Потом Валеркино внимание привлекли картины на стенах, изображающие какой-то очень пышный сад, где сплошь деревья с красными яблоками и зелёная трава. А ещё на картинах было много лазоревого неба, и по этому небу плыли красивые белые облака, чем-то похожие на далекие парусники. В первый момент картины Валерке очень понравились. В них было что-то загадочное и сказочное одновременно. Румяные яблоки на этих картинах выглядели очень даже аппетитно, а массивные стволы деревьев стояли уверенно и прочно. Кое-где под ними виднелись желтые, похожие на одуванчики, цветы.
Потом Валеркин отец, дядя Сережа и старший брат Шурик позавтракали на скорую руку. Валерка есть не хотел, но на сенокос собрался вместе со всеми.
На сенокосе, как Валерка и ожидал, было всего в изобилии. Там огромную поляну со всех сторон окружал сосновый лес. Вдоль берега мелководной речки были видны ивовые заросли и камыши, над которыми шелестели слюдяными крыльями сонные стрекозы. А в огромном небе над болотистой поймой, весь день курлыкали и летали широкими кругами серые журавли.
Вечером после сенокоса, когда Валерка и его старший брат Шурик пошли на речку рыбачить, хозяин дома принес откуда-то небольшой обрывок сети, бросил братьям под ноги и сказал шутливым тоном: «Поставьте где-нибудь в омуте. Может, кто и запутается». И мальчики с интересом принялись распутывать сеть, попутно удивляясь тому, какая она большая и высокая, пахнущая болотной тиной.
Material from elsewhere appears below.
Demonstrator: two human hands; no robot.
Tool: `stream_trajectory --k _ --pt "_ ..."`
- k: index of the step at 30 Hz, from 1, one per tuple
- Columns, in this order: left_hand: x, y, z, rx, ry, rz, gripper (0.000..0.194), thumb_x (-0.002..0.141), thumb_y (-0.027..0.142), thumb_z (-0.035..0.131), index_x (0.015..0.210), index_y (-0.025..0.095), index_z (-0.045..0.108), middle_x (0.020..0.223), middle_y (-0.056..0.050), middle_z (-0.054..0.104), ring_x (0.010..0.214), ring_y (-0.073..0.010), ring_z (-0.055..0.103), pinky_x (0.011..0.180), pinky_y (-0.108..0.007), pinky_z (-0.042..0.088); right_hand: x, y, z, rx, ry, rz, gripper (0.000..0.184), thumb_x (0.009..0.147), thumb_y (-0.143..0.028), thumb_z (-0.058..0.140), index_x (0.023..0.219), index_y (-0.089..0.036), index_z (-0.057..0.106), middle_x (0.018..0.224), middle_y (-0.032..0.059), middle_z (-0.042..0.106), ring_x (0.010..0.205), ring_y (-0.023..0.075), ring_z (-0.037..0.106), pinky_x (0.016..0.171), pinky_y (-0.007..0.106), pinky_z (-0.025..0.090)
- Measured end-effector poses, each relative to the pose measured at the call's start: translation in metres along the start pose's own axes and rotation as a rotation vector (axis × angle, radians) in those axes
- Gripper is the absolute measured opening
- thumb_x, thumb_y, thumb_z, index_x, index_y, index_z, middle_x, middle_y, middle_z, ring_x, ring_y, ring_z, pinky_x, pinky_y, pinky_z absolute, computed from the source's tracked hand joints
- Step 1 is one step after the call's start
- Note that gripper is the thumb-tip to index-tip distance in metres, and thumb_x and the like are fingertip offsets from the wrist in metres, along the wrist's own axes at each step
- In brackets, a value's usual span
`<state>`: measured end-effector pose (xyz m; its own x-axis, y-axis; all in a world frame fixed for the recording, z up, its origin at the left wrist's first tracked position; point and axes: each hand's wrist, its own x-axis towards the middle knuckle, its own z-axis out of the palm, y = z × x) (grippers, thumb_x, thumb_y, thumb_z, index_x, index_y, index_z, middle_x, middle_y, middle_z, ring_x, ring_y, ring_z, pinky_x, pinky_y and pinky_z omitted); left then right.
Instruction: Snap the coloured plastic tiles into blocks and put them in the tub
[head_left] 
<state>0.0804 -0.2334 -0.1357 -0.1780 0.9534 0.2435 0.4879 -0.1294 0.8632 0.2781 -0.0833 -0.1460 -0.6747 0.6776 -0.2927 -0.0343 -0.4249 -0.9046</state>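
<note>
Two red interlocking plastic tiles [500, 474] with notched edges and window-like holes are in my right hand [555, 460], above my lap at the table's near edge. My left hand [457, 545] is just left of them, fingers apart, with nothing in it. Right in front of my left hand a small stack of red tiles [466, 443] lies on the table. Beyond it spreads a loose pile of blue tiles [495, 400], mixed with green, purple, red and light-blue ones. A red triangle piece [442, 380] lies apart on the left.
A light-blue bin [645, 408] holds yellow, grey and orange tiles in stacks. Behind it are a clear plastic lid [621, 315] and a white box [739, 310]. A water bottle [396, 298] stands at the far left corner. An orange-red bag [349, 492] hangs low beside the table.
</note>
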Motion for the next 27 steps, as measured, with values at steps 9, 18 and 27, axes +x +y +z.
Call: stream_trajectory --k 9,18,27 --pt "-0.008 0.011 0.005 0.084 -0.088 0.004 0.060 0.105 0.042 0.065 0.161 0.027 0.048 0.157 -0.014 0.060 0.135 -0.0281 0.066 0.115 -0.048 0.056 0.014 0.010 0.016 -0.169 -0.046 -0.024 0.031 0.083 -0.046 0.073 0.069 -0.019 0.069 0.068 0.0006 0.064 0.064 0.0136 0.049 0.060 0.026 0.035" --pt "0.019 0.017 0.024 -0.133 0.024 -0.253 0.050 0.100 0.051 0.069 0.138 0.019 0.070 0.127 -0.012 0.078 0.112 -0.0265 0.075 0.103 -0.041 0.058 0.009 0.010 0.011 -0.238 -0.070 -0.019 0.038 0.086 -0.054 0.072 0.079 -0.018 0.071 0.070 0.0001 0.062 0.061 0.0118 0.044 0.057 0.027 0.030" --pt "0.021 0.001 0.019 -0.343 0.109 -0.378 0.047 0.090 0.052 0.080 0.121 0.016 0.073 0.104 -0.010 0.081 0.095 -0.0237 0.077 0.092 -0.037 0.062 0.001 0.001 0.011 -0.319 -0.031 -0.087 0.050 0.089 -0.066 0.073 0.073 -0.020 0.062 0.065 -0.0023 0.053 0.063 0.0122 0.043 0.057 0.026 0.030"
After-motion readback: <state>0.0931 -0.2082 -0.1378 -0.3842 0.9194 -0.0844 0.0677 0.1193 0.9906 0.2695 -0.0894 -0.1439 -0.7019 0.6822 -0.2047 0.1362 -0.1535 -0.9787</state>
Решили, что в такую громадную сеть непременно попадет много рыбы. Это не удилище, где всего один крючок и даже не спиннинг. Это настоящая снасть.
На следующий день во время работы то и дело бегали посмотреть на сеть. Не ходят ли у сети поплавки. А вдруг уже кто-то запутался? Но до ночи так ничего и не поймали. Поэтому решили оставить сеть в омуте до утра.
Утром, чуть свет, пошли свою сеть проверять. Хотели поймать здоровенную щуку, а поймали вместо неё маленького журавленка. Журавленок был худой, серый и некрасивый. Лежал возле берега на боку и колотил свободным крылом по мутной воде. Обе ноги и одно крыло у него были туго скручены сетью... Валерка первым кинулся к журавленку, чтобы освободить его от злополучной снасти. Но журавленок, увидев приближающегося к нему человека, чудом встал на ноги, зашипел, забил свободным крылом по воде и успел таки клюнуть Валерку в руку. И, если бы не покалеченное крыло, журавленок скорее всего оказался бы на свободе. Но Валерка точно знал: больная птица обязательно погибнет, и поэтому решил вначале показать её отцу. Отец двадцать лет проработал лесником, он знает, как поступают люди в подобных делах.
Отец, увидев в руках у Валерки вырывающегося журавленка, в первый момент испуганно замахал руками и закричал:
- Брось его сейчас же! Ты что, без глаз остаться захотел? Надо же, чего придумал… Ты только посмотри, клюв-то у него какой! Как шило.
- У него крыло, - со слезой в голосе пожаловался Валерка. - Он летать не сможет.
- Что?
- У него крыло сломалось.
- Ну и что? Зарастет крыло, - стал успокаивать его отец. - Походит так немного и зарастет. Журавль птица выносливая.
- А если лиса? - не унимался Валерка.
Чувствовалось, что ему уже не хочется  расставаться с этой птицей. - С таким крылом он от лисы не улетит.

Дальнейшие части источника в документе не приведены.